→ TASK GOAL
In the lines below, count those containing the word "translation" and give the number alone.
-=-=-
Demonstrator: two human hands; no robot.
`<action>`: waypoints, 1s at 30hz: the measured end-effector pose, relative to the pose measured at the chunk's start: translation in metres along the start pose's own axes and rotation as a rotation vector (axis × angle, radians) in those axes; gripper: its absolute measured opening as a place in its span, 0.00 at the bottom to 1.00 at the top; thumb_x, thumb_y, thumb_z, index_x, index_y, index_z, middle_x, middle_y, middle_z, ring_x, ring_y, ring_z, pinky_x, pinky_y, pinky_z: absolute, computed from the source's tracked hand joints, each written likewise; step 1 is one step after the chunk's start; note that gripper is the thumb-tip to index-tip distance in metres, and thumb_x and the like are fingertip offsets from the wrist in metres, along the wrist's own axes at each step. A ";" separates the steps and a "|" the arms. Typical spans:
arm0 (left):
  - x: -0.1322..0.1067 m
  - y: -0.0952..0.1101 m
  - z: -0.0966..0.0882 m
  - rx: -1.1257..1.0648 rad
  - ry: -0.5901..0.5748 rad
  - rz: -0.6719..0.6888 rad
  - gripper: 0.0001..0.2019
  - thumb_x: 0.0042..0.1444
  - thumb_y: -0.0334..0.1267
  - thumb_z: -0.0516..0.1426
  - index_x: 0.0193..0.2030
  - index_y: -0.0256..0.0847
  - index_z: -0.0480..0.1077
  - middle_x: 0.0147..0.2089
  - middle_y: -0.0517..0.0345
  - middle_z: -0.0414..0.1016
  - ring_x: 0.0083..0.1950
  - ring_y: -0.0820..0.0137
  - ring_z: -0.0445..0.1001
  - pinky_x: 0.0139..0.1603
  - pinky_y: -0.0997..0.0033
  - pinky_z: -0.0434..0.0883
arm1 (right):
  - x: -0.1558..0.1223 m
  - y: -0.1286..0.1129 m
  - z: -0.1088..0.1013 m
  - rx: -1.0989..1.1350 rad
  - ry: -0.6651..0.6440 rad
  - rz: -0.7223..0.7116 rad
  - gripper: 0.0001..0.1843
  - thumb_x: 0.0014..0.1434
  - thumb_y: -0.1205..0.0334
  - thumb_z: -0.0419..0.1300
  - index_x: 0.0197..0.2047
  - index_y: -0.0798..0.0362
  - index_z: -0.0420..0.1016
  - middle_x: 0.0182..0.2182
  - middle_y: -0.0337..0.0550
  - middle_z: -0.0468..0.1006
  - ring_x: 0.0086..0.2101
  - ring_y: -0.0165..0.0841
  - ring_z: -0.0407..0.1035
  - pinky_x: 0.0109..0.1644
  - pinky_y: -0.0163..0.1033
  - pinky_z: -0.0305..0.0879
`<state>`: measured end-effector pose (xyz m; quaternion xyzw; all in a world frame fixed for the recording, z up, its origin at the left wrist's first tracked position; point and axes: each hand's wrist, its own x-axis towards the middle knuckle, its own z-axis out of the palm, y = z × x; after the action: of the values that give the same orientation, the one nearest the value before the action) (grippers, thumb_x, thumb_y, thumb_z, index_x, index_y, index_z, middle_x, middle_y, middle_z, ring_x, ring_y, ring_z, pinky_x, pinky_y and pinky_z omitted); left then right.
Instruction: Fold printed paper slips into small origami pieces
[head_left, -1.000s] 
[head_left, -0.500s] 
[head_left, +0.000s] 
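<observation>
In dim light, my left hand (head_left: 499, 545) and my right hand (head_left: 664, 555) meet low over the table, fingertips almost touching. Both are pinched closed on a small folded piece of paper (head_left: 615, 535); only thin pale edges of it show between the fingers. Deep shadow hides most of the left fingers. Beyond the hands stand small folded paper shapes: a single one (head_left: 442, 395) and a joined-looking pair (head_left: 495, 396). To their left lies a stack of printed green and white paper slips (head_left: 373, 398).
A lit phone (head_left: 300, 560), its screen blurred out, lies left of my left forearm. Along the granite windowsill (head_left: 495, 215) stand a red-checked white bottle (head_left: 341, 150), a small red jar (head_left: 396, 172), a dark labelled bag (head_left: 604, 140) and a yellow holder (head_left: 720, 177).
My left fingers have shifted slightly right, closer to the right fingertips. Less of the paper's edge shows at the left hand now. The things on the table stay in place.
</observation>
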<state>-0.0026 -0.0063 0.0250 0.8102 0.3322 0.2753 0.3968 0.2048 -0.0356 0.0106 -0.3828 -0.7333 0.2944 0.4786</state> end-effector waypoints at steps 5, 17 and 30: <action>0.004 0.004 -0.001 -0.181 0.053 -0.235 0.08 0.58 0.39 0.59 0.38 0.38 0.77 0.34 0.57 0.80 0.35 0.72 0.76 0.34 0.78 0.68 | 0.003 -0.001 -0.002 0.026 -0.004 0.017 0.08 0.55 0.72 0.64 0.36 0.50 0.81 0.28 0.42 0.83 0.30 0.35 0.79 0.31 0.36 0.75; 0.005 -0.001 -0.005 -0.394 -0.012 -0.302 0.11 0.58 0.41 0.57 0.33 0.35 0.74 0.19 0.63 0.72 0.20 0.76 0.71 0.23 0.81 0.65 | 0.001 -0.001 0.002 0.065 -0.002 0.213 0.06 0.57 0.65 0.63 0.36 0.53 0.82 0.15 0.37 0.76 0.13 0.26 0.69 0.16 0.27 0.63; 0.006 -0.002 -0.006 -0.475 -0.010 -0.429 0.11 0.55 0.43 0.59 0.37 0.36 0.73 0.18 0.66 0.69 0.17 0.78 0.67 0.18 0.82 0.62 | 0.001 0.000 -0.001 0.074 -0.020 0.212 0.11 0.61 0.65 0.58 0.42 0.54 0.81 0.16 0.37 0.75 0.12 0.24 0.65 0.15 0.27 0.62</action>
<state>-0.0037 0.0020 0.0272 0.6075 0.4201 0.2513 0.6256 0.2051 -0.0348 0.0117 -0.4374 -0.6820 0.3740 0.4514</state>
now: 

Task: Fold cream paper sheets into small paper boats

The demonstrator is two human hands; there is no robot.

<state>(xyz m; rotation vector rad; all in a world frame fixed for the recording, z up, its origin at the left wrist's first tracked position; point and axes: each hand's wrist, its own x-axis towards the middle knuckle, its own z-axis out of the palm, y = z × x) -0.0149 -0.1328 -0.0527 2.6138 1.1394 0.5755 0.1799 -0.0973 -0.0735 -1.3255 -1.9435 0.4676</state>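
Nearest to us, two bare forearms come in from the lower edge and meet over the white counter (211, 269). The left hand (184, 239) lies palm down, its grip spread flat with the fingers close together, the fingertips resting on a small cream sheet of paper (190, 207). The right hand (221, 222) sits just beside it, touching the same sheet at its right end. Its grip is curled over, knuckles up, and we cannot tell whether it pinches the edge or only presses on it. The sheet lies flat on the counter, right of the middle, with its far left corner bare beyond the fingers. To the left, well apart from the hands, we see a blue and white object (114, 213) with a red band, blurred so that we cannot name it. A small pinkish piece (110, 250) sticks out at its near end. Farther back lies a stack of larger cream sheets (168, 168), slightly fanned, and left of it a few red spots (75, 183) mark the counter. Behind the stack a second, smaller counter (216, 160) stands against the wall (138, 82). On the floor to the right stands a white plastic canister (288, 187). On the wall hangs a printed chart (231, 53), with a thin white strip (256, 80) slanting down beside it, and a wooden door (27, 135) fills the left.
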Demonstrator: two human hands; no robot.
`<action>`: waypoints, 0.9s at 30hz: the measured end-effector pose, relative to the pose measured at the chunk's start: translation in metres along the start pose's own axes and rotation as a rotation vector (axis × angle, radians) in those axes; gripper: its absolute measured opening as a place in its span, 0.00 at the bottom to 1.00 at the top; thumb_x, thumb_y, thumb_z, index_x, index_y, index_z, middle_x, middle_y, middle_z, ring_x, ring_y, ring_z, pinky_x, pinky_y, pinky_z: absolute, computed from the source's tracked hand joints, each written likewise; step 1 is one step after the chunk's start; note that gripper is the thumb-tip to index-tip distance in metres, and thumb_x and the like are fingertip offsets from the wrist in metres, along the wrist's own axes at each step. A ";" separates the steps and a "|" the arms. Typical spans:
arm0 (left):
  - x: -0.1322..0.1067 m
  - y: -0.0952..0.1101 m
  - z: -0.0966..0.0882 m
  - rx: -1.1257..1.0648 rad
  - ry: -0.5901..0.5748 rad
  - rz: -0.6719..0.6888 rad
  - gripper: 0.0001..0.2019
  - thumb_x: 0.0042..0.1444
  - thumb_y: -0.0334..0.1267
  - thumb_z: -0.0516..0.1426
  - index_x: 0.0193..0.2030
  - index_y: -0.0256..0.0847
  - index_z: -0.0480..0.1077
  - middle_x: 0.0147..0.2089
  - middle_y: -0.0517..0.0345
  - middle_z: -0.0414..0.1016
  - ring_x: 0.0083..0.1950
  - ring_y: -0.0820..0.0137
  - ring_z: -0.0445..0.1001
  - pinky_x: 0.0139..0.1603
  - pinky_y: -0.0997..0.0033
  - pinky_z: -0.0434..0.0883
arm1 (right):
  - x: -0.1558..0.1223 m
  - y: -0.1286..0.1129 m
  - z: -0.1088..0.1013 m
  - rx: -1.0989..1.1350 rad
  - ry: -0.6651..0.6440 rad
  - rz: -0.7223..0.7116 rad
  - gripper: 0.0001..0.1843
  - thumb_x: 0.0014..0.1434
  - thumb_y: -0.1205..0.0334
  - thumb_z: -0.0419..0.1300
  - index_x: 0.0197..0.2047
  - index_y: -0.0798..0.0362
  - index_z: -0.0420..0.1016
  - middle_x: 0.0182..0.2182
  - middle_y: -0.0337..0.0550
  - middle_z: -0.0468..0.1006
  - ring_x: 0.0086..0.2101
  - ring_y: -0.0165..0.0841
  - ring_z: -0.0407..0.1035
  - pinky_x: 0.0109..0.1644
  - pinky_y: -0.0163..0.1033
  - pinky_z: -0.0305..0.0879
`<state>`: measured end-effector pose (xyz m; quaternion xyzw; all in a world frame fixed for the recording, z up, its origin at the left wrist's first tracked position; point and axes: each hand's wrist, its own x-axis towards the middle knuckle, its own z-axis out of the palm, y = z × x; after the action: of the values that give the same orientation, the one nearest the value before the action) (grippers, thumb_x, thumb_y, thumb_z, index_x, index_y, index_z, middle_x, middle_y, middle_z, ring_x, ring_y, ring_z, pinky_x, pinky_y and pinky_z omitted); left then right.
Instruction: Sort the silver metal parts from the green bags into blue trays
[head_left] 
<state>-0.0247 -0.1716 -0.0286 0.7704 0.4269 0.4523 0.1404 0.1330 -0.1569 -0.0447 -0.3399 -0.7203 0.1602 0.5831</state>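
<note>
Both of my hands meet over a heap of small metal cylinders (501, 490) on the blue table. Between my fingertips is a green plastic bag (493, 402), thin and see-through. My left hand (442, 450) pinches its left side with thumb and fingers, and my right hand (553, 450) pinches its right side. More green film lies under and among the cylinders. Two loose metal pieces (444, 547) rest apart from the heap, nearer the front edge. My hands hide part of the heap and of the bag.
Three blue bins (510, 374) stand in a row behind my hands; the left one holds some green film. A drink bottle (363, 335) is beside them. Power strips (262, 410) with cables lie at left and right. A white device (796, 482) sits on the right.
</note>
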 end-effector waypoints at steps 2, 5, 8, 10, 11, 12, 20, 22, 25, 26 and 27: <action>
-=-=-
→ EXERCISE RESULT
2